Dr Pratt-Boyden’s Talk on Mental Health Activism and Epistemic Injustice

Dr. Keira Pratt-Boyden will be giving a seminar at the School of Social Policy, Sociology and Social Research on Thursday 30th March at 4pm, in Cornwall NE room 2.

Title and abstract of the talk below:

Countering epistemic injustice: how mental health activists in London build indeterminate worlds

This paper examines the philosophies, politics and healing practices of a network of activists who identify as ‘survivors’, ‘evaders’ and/or ‘ex-users’ of formal mental healthcare through a critical phenomenological lens. Engagement with services have left activists with a profound sense of grievance: decrying the dominance of the biomedical model, invasive managerial systems, and the insensitivity of clinical encounters, many of which involve coercion.

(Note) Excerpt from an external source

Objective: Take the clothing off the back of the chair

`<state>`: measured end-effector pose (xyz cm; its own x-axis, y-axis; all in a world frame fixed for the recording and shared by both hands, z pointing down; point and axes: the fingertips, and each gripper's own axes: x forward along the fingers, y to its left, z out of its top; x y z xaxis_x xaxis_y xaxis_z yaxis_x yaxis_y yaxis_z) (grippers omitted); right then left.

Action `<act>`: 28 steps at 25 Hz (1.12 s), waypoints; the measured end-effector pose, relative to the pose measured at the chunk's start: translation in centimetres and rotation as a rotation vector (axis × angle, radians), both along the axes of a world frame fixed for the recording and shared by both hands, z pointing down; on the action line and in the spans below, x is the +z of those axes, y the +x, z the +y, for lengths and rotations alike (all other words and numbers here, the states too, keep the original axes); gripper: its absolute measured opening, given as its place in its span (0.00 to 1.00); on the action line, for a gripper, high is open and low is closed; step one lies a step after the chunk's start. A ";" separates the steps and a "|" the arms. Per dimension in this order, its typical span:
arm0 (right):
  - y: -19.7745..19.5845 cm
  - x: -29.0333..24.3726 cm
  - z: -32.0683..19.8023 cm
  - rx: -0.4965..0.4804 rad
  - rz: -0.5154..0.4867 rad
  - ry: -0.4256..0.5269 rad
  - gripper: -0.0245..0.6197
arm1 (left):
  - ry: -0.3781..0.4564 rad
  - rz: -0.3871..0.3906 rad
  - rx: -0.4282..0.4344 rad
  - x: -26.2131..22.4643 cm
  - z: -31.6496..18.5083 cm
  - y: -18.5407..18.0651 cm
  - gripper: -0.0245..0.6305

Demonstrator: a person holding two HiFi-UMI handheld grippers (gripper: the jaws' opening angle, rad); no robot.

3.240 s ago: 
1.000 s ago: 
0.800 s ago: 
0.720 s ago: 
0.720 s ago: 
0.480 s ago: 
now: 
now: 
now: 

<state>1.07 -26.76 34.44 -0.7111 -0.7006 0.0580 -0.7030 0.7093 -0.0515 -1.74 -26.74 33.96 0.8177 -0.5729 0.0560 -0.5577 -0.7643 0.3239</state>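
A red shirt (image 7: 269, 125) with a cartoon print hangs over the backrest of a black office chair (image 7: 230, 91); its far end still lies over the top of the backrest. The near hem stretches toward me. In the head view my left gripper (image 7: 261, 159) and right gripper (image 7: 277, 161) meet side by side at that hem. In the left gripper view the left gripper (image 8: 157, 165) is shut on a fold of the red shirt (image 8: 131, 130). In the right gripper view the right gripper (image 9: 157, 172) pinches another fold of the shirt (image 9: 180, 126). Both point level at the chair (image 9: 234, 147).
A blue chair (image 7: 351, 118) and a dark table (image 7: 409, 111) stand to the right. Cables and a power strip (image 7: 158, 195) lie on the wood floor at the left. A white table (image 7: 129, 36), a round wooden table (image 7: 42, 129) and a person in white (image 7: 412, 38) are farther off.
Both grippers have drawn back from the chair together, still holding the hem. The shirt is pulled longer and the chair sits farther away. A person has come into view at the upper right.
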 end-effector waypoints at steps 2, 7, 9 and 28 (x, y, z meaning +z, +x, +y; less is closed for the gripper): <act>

This is the context in which activists come together to forge their own modes of healing I call worldbuilding. Worldbuilding is the everyday relational and spatial practices and ways of being which are more about process than outcome, or ‘indeterminacy’. By building indeterminate worlds, activists work to bring about social and political forms and processes that change power in mental healthcare, disrupting what ‘counts’ as truth, remedy or expertise in healing. Drawing from 13 months of ethnographic fieldwork, I show how building indeterminate worlds allows activists to enact alternative social and political imaginaries. In the process, activists seek to re-frame their lives and relationships by making spaces to ‘go through madness’ together and come out the other side.